国際情勢に関してはロ中朝に言及

 尹大統領は、米韓の同盟を「自由という普遍的な価値を共に守護する」価値同盟と位置づけ、「虚偽扇動や偽りの情報で代表される反知性主義は民主主義を脅かすだけではなく、法の支配まで揺るがしている」として「血と汗で守ってきた大切な民主主義と法の支配システムが偽りの偽装勢力によって崩されないようにわれわれ皆が力を合わせて勇敢に闘わなければならない」と力説した。

 北朝鮮に対しては、レーガン元大統領の言葉を引用し、「われわれが容認できない地点があり、絶対に越えてはならない線がある」として、一層強化された拡大抑止措置合意に言及した。

 国際社会の現状についてはウクライナと中国問題に言及した。

 特に拍手が大きかった場面は、ウクライナ戦争に言及した時である。「ウクライナに対する戦争は国際規範を破った武力行使であり、一方的な現状変更試図」とし「大韓民国は正当な理由もなく敢行されたウクライナに対する武力行使を強力に糾弾する」と述べた時にはスタンディングオベーションが沸き起こった。

 中国については「インド太平洋地域内の規範基盤の秩序を強化するために、主要パートナーとの協力を包括的かつ重層的に拡大していくだろう」と若干トーンを下げて述べた。

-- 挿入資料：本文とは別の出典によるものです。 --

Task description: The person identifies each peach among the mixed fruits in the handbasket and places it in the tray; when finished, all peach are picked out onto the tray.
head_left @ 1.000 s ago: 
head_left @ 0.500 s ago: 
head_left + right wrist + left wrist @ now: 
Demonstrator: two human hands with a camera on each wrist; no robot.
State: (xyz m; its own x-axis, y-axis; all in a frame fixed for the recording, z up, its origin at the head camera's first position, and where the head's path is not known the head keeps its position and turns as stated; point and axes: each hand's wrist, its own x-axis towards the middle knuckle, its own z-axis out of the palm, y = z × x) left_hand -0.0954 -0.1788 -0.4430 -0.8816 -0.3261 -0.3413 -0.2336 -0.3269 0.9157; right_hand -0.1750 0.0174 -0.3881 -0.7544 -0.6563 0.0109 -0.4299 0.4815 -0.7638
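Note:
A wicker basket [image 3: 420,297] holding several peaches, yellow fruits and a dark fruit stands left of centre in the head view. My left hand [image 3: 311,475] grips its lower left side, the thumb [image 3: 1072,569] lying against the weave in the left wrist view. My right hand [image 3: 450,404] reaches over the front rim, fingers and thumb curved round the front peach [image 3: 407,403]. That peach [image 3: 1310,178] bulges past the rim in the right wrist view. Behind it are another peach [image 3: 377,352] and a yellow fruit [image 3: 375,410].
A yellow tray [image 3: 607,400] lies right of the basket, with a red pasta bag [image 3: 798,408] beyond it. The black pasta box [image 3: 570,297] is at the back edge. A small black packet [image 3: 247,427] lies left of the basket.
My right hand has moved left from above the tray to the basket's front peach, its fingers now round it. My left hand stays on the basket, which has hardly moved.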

 演説では、「私の名前は知らなくてもBTS・BLACKPINKはご存じだろう」とのジョークを交え、両国の文化コンテンツの交流、および協力の重要性に言及した。また演説には朝鮮戦争勇士の孫娘を招待し、朝鮮戦争に散った米国軍人への敬意を表した。

 総じて尹大統領の演説は、米国国民の情緒をよく理解し、敬意を表したものであった。これは韓国を世界的な文明国家として、また、尹大統領を、ユーモアを兼ね備えた見識のある指導者として印象づけるまたとない契機となったと考える。